* Task item *
From the data below, repeat exactly the lines from the line with "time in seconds" to the line with "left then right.", both included.

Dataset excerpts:
————

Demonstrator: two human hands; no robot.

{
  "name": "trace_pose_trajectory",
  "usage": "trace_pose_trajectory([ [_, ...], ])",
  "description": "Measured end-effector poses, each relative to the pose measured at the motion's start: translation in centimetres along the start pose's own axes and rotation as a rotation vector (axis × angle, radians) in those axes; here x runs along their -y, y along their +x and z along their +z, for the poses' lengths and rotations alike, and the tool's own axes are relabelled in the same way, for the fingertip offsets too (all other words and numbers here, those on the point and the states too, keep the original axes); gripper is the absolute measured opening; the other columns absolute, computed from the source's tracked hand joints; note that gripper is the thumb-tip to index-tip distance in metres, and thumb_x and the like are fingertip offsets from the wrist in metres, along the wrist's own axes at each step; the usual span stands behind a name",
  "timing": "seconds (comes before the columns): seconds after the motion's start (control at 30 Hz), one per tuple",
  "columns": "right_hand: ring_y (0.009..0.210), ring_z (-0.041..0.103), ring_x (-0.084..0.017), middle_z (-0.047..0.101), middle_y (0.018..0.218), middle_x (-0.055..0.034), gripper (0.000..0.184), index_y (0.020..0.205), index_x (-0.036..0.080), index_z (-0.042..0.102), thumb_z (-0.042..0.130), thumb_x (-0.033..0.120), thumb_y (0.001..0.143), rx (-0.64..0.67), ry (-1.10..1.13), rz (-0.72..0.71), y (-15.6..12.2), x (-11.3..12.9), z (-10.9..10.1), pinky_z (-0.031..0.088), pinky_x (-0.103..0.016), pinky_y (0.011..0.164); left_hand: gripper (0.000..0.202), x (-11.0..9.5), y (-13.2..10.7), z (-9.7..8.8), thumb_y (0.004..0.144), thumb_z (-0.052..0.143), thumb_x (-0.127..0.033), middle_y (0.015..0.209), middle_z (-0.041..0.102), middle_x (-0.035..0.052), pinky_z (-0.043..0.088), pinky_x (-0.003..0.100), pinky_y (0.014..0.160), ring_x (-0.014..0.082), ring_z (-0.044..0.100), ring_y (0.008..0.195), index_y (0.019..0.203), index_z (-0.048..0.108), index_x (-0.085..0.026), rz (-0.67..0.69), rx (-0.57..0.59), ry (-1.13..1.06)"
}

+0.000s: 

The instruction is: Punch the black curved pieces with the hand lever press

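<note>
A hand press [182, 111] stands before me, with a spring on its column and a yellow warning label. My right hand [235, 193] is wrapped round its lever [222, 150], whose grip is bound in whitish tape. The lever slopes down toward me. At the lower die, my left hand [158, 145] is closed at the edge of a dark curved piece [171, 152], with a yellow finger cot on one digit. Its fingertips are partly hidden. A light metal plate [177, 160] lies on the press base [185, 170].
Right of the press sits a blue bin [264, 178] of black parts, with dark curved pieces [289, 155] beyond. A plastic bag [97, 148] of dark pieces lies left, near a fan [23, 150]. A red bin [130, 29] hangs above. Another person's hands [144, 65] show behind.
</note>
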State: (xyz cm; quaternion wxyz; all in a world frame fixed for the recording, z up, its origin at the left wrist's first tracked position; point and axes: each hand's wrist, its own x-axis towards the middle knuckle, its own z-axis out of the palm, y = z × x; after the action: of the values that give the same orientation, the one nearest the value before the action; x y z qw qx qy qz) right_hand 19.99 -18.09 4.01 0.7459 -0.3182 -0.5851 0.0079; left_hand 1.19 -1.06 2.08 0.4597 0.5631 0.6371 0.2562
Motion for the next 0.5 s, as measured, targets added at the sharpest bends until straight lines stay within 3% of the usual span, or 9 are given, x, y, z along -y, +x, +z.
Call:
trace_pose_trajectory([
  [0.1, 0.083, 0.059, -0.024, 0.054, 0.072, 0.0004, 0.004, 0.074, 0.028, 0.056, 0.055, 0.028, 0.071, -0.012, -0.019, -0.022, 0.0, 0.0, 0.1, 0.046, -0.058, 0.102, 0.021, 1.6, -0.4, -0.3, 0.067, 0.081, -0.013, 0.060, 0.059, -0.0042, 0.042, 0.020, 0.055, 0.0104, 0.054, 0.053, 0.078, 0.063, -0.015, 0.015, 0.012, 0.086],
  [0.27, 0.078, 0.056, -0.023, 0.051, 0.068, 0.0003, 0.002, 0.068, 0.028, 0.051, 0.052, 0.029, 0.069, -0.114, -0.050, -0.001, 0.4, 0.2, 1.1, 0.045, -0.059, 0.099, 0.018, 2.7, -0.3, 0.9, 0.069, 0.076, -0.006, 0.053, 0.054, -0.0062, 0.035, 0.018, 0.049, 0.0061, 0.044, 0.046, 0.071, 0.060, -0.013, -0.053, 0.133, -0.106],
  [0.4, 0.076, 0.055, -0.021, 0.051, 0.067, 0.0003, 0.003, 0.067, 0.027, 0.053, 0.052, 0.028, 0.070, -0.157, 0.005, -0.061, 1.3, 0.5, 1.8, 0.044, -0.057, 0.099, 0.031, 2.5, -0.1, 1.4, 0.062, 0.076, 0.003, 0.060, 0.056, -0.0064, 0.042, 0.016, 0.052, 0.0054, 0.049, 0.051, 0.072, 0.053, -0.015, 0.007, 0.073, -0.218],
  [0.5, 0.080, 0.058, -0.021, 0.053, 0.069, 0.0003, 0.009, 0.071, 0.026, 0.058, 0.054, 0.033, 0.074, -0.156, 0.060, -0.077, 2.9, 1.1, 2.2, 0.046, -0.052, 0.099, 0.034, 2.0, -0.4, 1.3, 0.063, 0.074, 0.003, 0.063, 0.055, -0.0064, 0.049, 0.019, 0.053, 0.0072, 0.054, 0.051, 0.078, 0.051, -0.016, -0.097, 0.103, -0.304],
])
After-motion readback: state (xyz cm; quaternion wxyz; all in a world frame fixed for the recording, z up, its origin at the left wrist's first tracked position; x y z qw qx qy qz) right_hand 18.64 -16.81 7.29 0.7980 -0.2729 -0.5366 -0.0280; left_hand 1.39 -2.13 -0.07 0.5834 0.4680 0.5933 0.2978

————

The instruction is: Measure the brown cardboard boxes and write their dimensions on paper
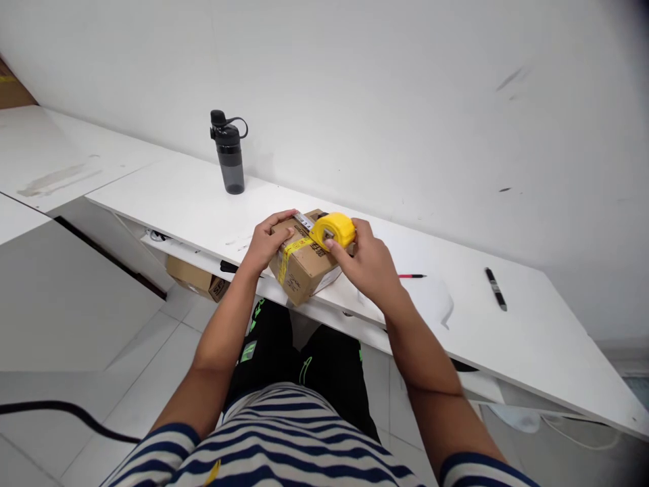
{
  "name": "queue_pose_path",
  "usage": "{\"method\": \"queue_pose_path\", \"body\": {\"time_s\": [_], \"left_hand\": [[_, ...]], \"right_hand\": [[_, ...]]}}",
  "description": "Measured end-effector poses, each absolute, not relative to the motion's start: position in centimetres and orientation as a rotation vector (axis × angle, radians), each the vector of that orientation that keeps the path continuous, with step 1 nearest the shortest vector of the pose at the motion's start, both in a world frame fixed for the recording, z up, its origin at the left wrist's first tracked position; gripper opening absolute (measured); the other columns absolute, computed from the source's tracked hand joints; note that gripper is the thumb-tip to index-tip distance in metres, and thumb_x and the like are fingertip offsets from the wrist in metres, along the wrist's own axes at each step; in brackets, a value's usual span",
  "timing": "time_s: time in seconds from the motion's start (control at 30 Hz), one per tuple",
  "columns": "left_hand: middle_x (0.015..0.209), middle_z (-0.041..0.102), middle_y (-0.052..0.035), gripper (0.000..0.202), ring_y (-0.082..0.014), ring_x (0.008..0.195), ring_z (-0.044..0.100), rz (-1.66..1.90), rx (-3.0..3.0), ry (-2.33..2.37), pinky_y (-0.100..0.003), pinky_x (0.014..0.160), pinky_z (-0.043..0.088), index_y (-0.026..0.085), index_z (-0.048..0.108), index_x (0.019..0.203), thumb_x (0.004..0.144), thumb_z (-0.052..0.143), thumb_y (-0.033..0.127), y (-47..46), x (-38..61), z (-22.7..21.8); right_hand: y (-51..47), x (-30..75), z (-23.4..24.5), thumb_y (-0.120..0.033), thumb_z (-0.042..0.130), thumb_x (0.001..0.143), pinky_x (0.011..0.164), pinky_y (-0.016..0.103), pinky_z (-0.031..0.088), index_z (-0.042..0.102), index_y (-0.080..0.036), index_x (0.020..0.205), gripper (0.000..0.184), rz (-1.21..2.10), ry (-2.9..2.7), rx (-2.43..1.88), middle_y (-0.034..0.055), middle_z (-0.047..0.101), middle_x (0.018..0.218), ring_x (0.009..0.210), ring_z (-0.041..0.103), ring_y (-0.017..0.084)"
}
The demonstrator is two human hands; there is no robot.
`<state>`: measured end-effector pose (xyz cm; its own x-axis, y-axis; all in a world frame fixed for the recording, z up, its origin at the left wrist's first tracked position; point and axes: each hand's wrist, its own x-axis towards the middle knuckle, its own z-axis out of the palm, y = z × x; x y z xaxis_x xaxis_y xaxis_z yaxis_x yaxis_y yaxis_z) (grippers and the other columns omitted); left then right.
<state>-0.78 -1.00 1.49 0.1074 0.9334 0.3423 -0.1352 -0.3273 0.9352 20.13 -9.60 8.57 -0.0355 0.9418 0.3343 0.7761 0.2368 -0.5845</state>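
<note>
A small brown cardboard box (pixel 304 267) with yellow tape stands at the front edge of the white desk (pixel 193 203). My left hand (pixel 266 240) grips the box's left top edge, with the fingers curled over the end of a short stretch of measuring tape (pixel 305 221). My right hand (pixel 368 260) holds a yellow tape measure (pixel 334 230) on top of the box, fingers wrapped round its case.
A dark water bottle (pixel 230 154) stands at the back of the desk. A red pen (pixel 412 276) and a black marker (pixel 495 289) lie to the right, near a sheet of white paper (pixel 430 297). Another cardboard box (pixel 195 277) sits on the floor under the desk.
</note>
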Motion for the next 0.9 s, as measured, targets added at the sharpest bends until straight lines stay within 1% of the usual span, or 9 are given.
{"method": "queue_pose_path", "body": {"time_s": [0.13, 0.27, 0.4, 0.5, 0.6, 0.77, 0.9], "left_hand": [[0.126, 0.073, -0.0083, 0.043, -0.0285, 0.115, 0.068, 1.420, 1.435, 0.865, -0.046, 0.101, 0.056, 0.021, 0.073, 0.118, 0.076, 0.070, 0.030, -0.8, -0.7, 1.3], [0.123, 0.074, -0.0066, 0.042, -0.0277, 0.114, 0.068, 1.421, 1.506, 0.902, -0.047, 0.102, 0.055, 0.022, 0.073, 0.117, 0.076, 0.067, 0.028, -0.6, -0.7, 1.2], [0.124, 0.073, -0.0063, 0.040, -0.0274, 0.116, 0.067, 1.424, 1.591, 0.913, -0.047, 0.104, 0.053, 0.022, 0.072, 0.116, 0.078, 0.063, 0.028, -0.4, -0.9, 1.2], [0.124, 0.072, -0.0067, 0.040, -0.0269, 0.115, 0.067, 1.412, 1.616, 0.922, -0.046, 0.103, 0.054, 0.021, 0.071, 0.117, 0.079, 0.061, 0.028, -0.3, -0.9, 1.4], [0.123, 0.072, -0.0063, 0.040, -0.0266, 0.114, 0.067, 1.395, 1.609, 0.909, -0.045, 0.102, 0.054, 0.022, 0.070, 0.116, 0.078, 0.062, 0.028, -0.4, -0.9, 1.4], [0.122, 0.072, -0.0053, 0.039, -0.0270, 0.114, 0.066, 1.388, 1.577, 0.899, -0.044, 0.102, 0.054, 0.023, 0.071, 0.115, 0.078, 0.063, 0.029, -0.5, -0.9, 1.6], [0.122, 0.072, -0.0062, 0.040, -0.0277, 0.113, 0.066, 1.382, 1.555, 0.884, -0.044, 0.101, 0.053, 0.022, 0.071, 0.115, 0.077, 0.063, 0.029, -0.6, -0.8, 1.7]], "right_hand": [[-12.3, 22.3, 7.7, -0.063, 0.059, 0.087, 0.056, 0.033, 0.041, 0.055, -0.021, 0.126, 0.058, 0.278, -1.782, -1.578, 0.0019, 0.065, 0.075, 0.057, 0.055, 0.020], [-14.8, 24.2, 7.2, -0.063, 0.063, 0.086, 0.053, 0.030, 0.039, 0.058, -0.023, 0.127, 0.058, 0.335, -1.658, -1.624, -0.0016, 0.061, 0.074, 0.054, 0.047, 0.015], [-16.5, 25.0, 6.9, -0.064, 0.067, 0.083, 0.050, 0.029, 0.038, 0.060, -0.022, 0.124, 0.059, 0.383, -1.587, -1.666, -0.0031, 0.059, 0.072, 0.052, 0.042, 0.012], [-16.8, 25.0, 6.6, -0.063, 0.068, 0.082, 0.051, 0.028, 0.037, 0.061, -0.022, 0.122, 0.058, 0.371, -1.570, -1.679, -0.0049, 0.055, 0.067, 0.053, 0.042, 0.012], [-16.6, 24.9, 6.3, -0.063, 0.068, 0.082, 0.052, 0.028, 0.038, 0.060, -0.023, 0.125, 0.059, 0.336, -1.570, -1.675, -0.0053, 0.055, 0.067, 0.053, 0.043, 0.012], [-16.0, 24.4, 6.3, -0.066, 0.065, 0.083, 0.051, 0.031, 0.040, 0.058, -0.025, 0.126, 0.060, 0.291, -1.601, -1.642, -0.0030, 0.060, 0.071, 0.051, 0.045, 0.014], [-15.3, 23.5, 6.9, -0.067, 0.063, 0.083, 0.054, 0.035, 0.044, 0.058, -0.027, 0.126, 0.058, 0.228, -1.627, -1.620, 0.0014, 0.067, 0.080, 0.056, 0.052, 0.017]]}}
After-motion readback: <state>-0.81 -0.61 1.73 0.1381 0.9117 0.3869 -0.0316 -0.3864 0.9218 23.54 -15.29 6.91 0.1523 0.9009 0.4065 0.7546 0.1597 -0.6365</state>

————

* Exercise response *
  "timing": "time_s: time in seconds from the motion's start (control at 30 Hz), one per tuple",
  "columns": "left_hand: middle_x (0.015..0.209), middle_z (-0.041..0.102), middle_y (-0.052..0.035), gripper (0.000..0.202), ring_y (-0.082..0.014), ring_x (0.008..0.195), ring_z (-0.044..0.100), rz (-1.66..1.90), rx (-3.0..3.0), ry (-2.33..2.37), pinky_y (-0.100..0.003), pinky_x (0.014..0.160), pinky_z (-0.043..0.088), index_y (-0.026..0.085), index_z (-0.048..0.108), index_x (0.019..0.203), thumb_x (0.004..0.144), thumb_z (-0.052..0.143), thumb_y (-0.033..0.127), y (-47..46), x (-38..61), z (-22.7..21.8); right_hand: y (-51..47), x (-30..75), z (-23.4..24.5), thumb_y (-0.120..0.033), thumb_z (-0.042..0.130), thumb_x (0.001..0.143), pinky_x (0.011..0.164), pinky_y (-0.016..0.103), pinky_z (-0.031..0.088), index_z (-0.042..0.102), index_y (-0.080..0.036), index_x (0.020..0.205), gripper (0.000..0.184), rz (-1.21..2.10), ry (-2.9..2.7), rx (-2.43..1.88), middle_y (-0.034..0.055), middle_z (-0.047..0.101), middle_x (0.018..0.218), ring_x (0.009..0.210), ring_z (-0.041..0.103), ring_y (-0.017..0.084)"
}
The demonstrator is two human hands; there is no robot.
`<state>`: measured end-effector pose (xyz cm; its own x-axis, y-axis; all in a world frame fixed for the recording, z up, its origin at the left wrist's first tracked position; point and axes: each hand's wrist, its own x-axis towards the middle knuckle, its own z-axis out of the palm, y = z × x; x y z xaxis_x xaxis_y xaxis_z yaxis_x yaxis_y yaxis_z) (grippers and the other columns omitted); left then right.

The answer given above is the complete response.